Uno yogāsana è “anche”, indubbiamente, un esercizio di
fitness e ci sono decine di testi indiani, antichi e moderni, a comprovarlo, ma
è “anche” qualcosa d’altro e sono convinto che ci si possa rendere conto di questo
“qualcosa d’altro” e riconoscere il lavoro di un vero yogin - o aspirante tale
- anche solo osservando la sua maniera
di entrare o uscire da un āsana.
Qualche giorno fa un’amica mi ha inviato il video di una
dimostrazione di yoga a coppie.
C'erano due insegnanti - o praticanti esperti – di una
scuola abbastanza famosa che si esibivano in una sequenza di āsana.
I due erano molto carini, un uomo ed una donna sorridenti e
vestiti di bianco: lei bionda e morbida con la bocca scarlatta di rossetto, lui
moro e asciutto.
Mi ha colpito la loro maniera (1) di “entrare nelle
posizioni, (2) di restarci per un tempo relativamente breve e (3) di scioglierle:
Sembrava che dessero molta importanza alla fase(2), un po’
meno alla fase (1) e pochissima alla fase (3).
Ad
un certo punto, nel ritornare in piedi dalla posizione
del “ponte sulle braccia” (cakrāsana) la bionda graziosa dalla bocca
scarlatta rimane un po’ bloccata e, sempre sorridente, tenta invano, più volte,
di sollevarsi prima con una mano e poi con l'altra, poi con entrambe fin quando
il partner non l’aiuta ad uscire dall'impasse.
Il video mi ha portato a fare una riflessione sul
significato di āsana sthiti.
Se uno (una) praticante assume una posizione, anche molto
bella a vedersi e ci rimane, senza fatica apparente per
qualche decina di secondi (o qualche decina di minuti…), ma quando la scioglie
rimane bloccato o ha difficoltà a cambiare posizione ad intuito c'è, secondo
me, qualcosa che non va.
L’āsana deve essere una posizione attiva,
nel senso che anche nell'immobilità deve contenere potenzialmente la “posizione
seguente” o un processo fisiologico e, anche all'osservatore esterno, deve dare
un’impressione di stabilità, morbidezza e armonia.

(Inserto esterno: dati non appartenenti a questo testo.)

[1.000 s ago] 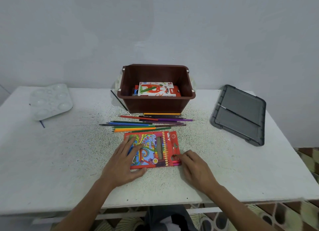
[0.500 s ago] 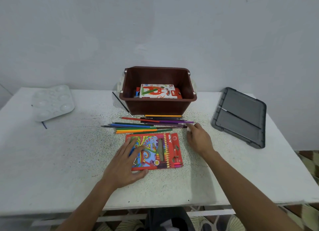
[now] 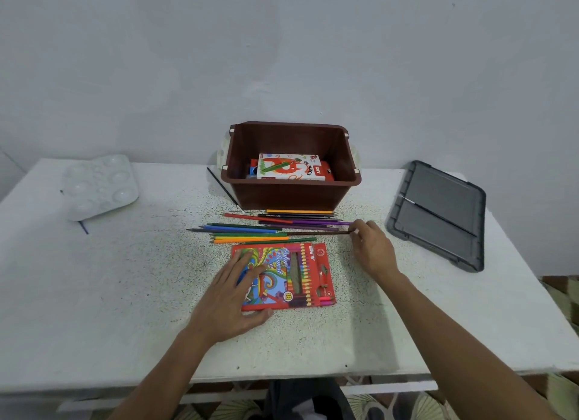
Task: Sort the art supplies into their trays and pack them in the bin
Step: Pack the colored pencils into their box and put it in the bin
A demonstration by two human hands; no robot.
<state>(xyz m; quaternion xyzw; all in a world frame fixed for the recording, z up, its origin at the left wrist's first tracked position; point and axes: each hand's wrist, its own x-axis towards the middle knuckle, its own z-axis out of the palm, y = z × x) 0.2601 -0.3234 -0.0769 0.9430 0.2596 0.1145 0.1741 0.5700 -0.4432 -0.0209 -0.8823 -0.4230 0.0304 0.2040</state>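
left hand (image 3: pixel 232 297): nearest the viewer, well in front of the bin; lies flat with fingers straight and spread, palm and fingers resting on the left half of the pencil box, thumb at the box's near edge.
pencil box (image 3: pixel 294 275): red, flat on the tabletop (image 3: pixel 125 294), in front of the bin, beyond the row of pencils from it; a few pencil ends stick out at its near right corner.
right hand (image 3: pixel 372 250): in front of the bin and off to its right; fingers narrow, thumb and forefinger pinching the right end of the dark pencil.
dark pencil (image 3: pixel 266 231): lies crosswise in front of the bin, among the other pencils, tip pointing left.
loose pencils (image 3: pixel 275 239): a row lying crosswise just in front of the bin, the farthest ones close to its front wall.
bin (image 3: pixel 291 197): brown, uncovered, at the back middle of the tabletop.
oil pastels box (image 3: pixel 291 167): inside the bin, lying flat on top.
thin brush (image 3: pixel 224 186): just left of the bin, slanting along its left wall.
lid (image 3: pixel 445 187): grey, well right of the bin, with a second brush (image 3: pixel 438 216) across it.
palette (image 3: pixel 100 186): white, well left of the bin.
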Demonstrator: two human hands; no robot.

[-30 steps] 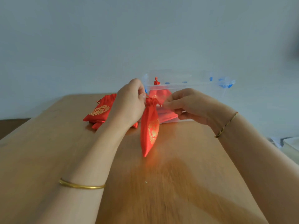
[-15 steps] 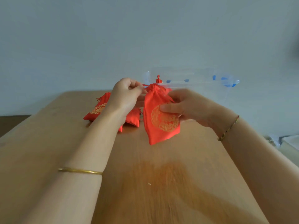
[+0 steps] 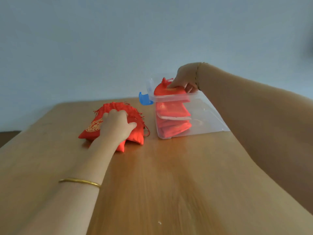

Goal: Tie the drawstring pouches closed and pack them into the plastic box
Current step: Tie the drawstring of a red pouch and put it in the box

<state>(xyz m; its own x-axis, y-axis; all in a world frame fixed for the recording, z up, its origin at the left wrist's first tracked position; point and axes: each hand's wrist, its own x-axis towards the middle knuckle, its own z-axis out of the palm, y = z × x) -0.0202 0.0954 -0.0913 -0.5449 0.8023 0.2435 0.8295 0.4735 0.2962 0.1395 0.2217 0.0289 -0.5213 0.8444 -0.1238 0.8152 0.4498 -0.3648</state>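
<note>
A clear plastic box [image 3: 203, 119] with blue latches stands at the far middle of the wooden table. Several red pouches [image 3: 172, 126] are stacked inside it. My right hand [image 3: 184, 78] reaches over the box rim and holds a tied red pouch [image 3: 165, 89] on top of that stack. To the left of the box lies a pile of red pouches with gold embroidery [image 3: 94, 128]. My left hand [image 3: 118, 124] rests flat on top of this pile, fingers curled over the upper pouch; whether it grips it is unclear.
A blue latch [image 3: 144, 99] sticks out at the box's left end. The wooden table [image 3: 160, 184] stretches toward me, with its left edge [image 3: 25, 133] near the pile. A plain pale wall stands behind the table.
My right hand has carried the tied pouch from mid-air into the top of the box. My left hand let go of the string and dropped onto the pile at the left.
</note>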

Un āsana “bloccato” che con difficoltà si tramuta
in una altro āsana è come un albero secco.
D’altra parte una sequenza fluida in cui le posizioni entrano
l’una nell'altra senza la fase di stabilità - āsana sthiti - è come un
cane che cerca di acchiapparsi la coda: divertente a vedersi, forse, ma completamente inutile dal punto di vista "operativo".
Āsana sthiti - che i non praticanti traducono con “stabilità”
o “perseveranza” della posizione, nel gergo yogico è una tecnica operativa che
consiste nell'utilizzare la spontanea ritenzione del respiro – kumbhaka – per muovere
nel corpo determinate energie fisiche - vāyu – tramite una serie di
contrazioni dei muscoli sottili – bandha.
Occorre chiarire il senso di ritenzione spontanea:
Nello yoga esistono due kumbhaka: uno esterno - bāhya kumbhaka
– che si fa corrispondere all'apnea bassa, ovvero a polmoni vuoti, ed uno
interno – antar kumbhaka – che si fa corrispondere all'apnea alta, a polmoni
pieni, ma in alcune scuole, negli insegnamenti orali, antar kumbhaka è una
sospensione del respiro che si attiva spontaneamente:
1.
Dopo la pratica dei mantra:
2.
Durante la meditazione;
3.
Durante la pratica corretta di un āsana;
4.
Durante la corretta pratica del prāṇāyāma.
Comunque sia la corretta esecuzione di una posizione yoga o
di una sequenza prevede l’esecuzione dell’āsana sthiti, ovvero dell’attivazione/utilizzazione
di particolari fluidi ed energie fisiche mediante contrazioni di particolari
muscoli sottili - come mūlabhanda o aśvinī
bhanda – in una fase di ritenzione del respiro.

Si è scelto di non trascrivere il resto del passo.